Он вспомнил, что по уверению Василии, отказ ее отца искалечил ей жизнь, и лучше понял ее ненависть к отцу.
— Это разожгло меня. Мне казалось, что я мог бы иметь ее для себя одного, и сам не хотел бы никого другого. Я не могу объяснить, как много это значило для меня. Это сделало ее в моих глазах сияюще-прекрасной, и я в самом деле очень хотел ее.
— И вы предложили ей себя?
— Да.
— И не один раз. Вас не обескураживал ее отказ?
— Это как раз подтверждало ее девственность и заставляло меня желать еще больше. Меня как раз и возбуждало, что этого нелегко добиться. Я не могу объяснить, но надеюсь, что вы поймете.
— Да, я прекрасно понимаю. Но наступило время, когда вы перестали предлагать себя доктору Василии?
— Ну, да.
— И начали предлагать себя Глэдии?
— Ну, да.
— Неоднократно?
— Ну, да.
— Почему такая перемена?
— Доктор Василия в конце концов дала ясно понять, что у меня нет никаких шансов, а затем появилась Глэдия, и она очень похожа на доктора Василию, и… так оно и случилось.
— Но Глэдия не девственница. Она была замужем на Солярии и здесь, на Авроре, как я слышал, экспериментировала довольно широко.
— Это я знал, но она… Она ведь солярианка и плохо понимает аврорские обычаи. Она это прекратила, потому что ей не нравится, как она говорит, «неразборчивость».
— Она сама говорила вам это?
— Да. На Солярии принята моногамия. Глэдия не была счастлива в браке, но она привыкла к этому обычаю и не нашла радостей в аврорской манере, когда познакомилась с ней, да и в моногамии, которой я хочу — тоже. Вы понимаете?
— Да. Но как вы встретились с ней впервые?
— Просто увидел. Когда она приехала на Аврору — романтическая беженка с Солярии — это транслировалось по гиперволновой программе. И она участвовала в том фильме…
— Да. Но ведь было что-то еще?
— Я не понимаю, чего вы еще хотите?
— Ну, попробую догадаться. Когда доктор Василия отказала вам навсегда, она не намекнула вам на альтернативу для вас?
— Доктор Василия сказала вам это?
— Не такими словами, но я думаю, что случилось именно так. Не говорила ли она вам, что было бы полезно посмотреть на новоприбывшую молодую леди с Солярии, которая стала подопечной доктора Фастольфа? Не говорила ли вам доктор Василия, что, по общему мнению, эта молодая леди очень похожа на нее, только моложе и сердечнее? Короче говоря, не советовала ли вам доктор Василия переключить внимание с нее на Глэдию?
Гремионис явно страдал. Он посмотрел в глаза Бейли и тут же отвел взгляд.
Бейли впервые увидел в глазах космонита страх. Он покачал головой.

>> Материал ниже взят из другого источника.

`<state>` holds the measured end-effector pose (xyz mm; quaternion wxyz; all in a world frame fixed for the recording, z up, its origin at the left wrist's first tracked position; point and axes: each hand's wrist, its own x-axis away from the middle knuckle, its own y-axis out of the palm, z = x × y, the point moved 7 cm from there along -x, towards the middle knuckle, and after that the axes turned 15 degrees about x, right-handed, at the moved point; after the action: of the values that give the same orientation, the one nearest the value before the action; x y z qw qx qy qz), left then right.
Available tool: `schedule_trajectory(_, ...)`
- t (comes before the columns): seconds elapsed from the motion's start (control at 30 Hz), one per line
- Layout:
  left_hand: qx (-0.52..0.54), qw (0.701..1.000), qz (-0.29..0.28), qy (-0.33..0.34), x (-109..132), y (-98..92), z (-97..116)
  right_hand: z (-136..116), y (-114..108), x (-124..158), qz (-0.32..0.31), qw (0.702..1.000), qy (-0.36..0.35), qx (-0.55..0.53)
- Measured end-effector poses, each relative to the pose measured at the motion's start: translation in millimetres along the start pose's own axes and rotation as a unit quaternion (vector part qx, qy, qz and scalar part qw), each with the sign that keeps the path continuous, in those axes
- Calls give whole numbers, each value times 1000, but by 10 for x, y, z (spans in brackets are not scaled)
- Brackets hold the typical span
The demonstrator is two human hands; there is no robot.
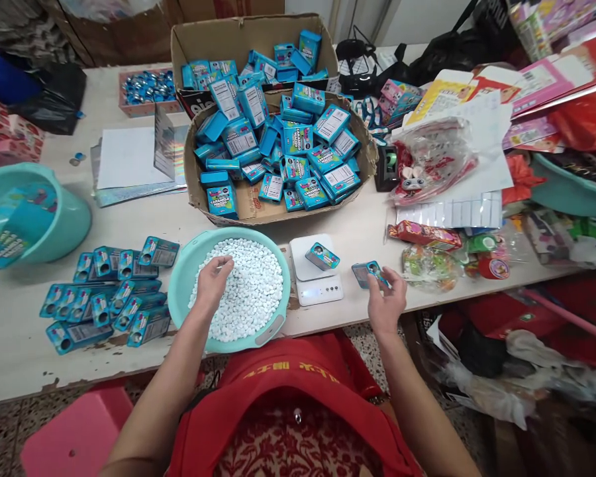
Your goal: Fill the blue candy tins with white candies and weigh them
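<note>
Over a turquoise basin (177, 285) of small white candies (248, 291), my left hand (213, 283) has its fingers pinched together; whatever may be between them is hidden. My right hand (387, 301) grips the near end of a small blue candy box (362, 275) at the right of the scale, thumb on one side and fingers on the other. Between my hands stands a white digital scale (320, 292). Another blue candy box (322, 256) lies on the scale's plate, its round opening showing.
Several blue boxes with round holes (114, 288) lie grouped left of the basin. Behind it, a cardboard tray (251, 209) and a carton (253, 33) hold many more. A turquoise bucket (69, 212) stands far left; packaging and plastic bags (437, 159) crowd the right.
</note>
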<state>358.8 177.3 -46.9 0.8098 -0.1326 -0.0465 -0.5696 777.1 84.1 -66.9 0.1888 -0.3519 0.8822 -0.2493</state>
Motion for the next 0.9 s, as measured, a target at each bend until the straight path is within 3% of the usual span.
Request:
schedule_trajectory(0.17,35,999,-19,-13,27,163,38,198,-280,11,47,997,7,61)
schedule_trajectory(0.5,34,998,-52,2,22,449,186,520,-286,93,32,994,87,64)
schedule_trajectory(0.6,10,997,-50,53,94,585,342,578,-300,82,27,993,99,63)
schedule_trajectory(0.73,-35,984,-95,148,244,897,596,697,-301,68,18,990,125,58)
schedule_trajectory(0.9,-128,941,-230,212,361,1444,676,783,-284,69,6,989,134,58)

Не следует радоваться тому, что напугал космонита — это может повредить его объективности.
— Ну? — сказал он. — Я прав?
Гремионис тихо сказал:
— Значит, тот фильм не преувеличивал? Вы читаете мысли?

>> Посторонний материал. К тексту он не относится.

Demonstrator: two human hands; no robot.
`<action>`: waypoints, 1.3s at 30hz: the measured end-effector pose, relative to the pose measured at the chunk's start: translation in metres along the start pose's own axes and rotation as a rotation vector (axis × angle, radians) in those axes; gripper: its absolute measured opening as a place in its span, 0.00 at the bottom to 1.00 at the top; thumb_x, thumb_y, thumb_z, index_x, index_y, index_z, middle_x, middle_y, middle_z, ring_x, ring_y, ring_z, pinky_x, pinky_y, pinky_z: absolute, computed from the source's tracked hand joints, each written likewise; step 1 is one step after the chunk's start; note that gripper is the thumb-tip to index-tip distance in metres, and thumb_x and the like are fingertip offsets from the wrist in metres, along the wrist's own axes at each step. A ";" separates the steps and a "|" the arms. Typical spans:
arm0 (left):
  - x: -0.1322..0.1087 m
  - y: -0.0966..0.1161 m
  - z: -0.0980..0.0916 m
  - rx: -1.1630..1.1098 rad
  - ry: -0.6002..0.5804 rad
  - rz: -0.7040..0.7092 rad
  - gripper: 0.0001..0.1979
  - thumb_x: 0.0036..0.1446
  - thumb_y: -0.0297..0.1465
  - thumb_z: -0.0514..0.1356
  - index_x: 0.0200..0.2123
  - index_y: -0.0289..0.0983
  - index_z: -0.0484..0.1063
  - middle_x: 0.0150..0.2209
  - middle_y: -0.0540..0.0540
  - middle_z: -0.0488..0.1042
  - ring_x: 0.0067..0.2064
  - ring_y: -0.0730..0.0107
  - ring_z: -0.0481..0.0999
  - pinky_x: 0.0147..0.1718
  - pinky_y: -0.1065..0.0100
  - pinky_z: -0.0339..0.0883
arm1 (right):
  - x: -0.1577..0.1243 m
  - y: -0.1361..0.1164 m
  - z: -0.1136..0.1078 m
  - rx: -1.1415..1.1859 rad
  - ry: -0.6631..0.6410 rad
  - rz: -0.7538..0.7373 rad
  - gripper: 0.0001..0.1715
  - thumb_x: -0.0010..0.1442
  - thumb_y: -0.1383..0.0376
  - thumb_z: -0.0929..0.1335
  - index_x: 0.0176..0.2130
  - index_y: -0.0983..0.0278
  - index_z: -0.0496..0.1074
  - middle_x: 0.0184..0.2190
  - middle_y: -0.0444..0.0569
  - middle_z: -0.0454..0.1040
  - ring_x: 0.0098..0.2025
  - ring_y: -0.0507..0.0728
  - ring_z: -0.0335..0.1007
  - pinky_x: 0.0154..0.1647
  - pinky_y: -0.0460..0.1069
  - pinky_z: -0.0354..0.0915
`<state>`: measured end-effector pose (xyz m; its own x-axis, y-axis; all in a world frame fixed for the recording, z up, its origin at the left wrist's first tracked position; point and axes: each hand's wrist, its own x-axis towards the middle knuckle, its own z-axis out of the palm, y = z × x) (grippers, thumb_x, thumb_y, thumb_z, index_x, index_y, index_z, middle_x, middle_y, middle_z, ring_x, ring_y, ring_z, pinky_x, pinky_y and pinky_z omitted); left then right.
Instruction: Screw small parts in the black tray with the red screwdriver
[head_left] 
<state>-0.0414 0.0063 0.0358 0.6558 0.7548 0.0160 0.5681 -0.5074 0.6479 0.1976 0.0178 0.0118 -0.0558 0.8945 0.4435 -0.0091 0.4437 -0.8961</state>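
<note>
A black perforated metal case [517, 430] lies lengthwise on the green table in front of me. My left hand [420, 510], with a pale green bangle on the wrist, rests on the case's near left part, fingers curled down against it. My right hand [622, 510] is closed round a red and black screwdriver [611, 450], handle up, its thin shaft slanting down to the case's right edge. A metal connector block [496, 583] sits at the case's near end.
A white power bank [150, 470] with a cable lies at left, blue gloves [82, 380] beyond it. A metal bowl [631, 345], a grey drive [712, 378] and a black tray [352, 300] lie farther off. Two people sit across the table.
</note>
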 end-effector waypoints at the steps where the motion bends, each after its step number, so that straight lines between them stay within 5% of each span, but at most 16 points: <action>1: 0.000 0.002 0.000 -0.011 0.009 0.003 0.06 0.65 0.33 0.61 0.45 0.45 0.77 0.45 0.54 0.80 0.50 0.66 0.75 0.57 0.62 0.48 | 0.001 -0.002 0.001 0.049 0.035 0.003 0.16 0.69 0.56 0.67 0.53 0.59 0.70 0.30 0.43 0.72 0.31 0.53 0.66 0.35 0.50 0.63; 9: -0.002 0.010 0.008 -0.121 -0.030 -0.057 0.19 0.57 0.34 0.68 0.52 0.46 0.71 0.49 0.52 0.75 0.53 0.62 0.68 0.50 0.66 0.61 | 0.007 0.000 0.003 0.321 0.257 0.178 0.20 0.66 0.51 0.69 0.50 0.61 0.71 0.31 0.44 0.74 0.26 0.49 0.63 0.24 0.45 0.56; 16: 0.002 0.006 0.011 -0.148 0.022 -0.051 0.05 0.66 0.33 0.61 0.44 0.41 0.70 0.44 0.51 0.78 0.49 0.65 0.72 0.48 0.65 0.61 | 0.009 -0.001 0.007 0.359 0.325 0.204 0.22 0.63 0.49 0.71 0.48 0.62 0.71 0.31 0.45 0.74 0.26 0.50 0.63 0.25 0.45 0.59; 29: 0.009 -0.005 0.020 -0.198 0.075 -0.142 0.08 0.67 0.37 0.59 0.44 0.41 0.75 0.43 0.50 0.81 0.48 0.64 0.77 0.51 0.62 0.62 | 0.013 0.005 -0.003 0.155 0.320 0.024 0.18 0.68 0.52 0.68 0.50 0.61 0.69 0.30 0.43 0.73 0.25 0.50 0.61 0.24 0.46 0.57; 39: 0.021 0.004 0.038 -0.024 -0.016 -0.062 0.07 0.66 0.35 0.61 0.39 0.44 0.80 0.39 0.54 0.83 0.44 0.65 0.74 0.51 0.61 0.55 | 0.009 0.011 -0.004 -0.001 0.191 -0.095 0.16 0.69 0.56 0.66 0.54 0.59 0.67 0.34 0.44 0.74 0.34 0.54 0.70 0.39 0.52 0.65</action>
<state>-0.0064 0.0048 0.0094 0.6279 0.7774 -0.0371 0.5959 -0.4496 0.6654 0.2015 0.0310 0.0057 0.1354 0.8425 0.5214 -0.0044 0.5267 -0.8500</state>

— Я просто спросил, а вы не ответили прямо, — спокойно сказал Бейли. — Прав я или нет?
— Это произошло не совсем так, не в точности. Она говорила о Глэдии, но…
Он прикусил губу и вдруг выпалил:
— Ну, в общем, это равносильно тому, что вы сказали. Вы точно описали все.
— И вы не были разочарованы? Вы нашли, что Глэдия действительно похожа на доктора Василию?
— В какой-то мере — да, — сказал Гремионис, — но не по-настоящему. Если их поставить рядом, сразу увидишь разницу. Глэдия гораздо деликатнее, воспитаннее и веселее.